---
title: "Multi-threading"
output: rmarkdown::html_vignette
vignette: >
  %\VignetteIndexEntry{Multi-threading}
  %\VignetteEngine{knitr::rmarkdown}
  %\VignetteEncoding{UTF-8}
---

```{r, include = FALSE}
knitr::opts_chunk$set(
  collapse = TRUE,
  comment = "#>"
)
```

```{r setup}
library(a5R)
```

a5R can parallelise vectorised operations using multiple threads via
[rayon](https://docs.rs/rayon). By default a5R uses a single thread, so
there is zero overhead. You opt in to parallelism when you need it.
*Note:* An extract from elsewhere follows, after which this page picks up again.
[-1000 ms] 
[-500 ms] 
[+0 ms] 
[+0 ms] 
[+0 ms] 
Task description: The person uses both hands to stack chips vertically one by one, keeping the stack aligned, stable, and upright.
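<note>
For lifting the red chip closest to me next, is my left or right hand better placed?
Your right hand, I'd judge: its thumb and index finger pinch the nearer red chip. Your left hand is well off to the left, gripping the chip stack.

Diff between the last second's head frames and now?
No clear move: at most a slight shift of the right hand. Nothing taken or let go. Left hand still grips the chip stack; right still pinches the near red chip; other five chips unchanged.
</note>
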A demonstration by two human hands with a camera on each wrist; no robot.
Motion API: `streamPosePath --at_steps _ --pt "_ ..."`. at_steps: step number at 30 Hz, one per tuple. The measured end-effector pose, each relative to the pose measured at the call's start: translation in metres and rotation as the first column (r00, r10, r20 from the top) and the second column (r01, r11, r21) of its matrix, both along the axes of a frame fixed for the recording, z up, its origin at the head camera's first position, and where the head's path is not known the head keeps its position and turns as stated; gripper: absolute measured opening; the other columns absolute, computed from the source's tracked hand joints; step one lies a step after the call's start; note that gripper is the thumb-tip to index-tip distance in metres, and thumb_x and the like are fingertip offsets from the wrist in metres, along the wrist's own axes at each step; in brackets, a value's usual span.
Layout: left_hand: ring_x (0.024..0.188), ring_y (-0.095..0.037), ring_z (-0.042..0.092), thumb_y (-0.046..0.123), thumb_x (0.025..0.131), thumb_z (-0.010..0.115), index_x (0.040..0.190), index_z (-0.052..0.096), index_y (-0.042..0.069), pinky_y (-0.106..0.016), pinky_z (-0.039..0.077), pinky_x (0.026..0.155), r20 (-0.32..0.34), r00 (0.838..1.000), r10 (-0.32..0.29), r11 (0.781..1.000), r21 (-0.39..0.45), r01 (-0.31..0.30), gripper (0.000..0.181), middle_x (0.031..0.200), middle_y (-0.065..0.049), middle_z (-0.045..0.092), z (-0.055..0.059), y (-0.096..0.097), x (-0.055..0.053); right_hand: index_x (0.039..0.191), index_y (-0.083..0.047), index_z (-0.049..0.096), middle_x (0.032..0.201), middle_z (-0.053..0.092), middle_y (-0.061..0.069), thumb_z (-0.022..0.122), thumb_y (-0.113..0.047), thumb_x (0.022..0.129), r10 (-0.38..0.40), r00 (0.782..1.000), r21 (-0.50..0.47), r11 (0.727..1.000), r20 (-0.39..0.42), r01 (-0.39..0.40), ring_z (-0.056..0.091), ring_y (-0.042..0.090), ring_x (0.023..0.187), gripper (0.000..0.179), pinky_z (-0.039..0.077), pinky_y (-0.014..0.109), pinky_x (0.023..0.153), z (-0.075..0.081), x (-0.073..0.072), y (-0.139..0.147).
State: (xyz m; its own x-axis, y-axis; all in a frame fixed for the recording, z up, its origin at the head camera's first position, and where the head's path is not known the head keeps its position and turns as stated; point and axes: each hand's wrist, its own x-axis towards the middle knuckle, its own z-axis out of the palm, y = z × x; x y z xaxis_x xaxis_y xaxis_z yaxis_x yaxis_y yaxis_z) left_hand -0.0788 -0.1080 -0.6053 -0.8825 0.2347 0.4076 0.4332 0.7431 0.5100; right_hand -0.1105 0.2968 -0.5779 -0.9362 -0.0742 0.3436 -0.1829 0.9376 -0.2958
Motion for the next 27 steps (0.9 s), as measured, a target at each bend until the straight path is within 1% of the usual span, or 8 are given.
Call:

## Setting the thread count

```{r}
# Check the current setting (default: 1)
a5_get_threads()

# Use 4 threads
a5_set_threads(4)
a5_get_threads()
```

```{r, include = FALSE}
a5_set_threads(1)
```

You can also set threads at package load time via an R option or environment
variable - useful for scripts and batch jobs:

```r
# In .Rprofile or at the top of a script
options(a5R.threads = 4)

# Or as an environment variable
# Sys.setenv(A5R_NUM_THREADS = 4) 
```

`a5_set_threads()` invisibly returns the previous value, making temporary
changes easy:

```{r}
old <- a5_set_threads(4)
# ... parallel work ...
a5_set_threads(old)
```

## What gets parallelised

Threading applies to **vectorised** functions that process each element
independently:

| Function | Per-element cost | Benefit |
|---|---|---|
| `a5_cell_to_boundary()` | Heavy (boundary + WKT/WKB) | High |
| `a5_grid()` | Heavy (boundary filtering) | High |
| `a5_lonlat_to_cell()` | Moderate (projection) | High |
| `a5_cell_distance()` | Moderate (2x projection + distance) | Medium |
| `a5_cell_to_lonlat()` | Moderate (reverse projection) | Medium |
| `a5_cell_to_parent()` | Light (bit ops + hex) | Low |
| `a5_get_resolution()` | Light (bit ops) | Low |
| `a5_is_valid()` | Light (hex parse) | Low |

Scalar and bulk operations (`a5_cell_to_children()`, `a5_compact()`,
`a5_cell_area()`, etc.) are unaffected --- they are already fast or delegate
to algorithms that don't parallelise element-wise.

## When is it worthwhile?

Threading has a small fixed overhead (thread synchronisation, memory
allocation for intermediate results). For small vectors this can outweigh
the benefit. As a rule of thumb:

- **< 1,000 elements**: stick with 1 thread
- **1,000--10,000**: 2-4 threads helps for heavy ops (boundary, indexing)
- **> 10,000**: use as many threads as you have cores

Here's a quick comparison on 100k cells:

```{r, eval = FALSE}
cells <- a5_grid(c(-10, 50, 10, 60), resolution = 12)
length(cells)
#> [1] 704259

a5_set_threads(1)
system.time(a5_cell_to_boundary(cells, format = "wkt"))
#>   user  system elapsed
#>  3.124   0.000   3.122 

a5_set_threads(8)
system.time(a5_cell_to_boundary(cells, format = "wkt"))
#>   user  system elapsed
#> 6.195   1.289   1.667 
```

Note that `user` time increases (total CPU work across all threads) while
`elapsed` (wall-clock) time decreases --- that's the parallelism at work.

## Thread safety

a5R uses a dedicated rayon thread pool, separate from R's own
parallelism. It is safe to use alongside `future`, `mirai`, etc. but think 
carefully about this nested parallelism as it can, if overloaded, degrade 
performance.

The thread pool is rebuilt each time you call `a5_set_threads()`, so
changing the count mid-session is fine (and cheap) but not free - ideally, just
do it once at the start of your workflow rather than toggling per-call.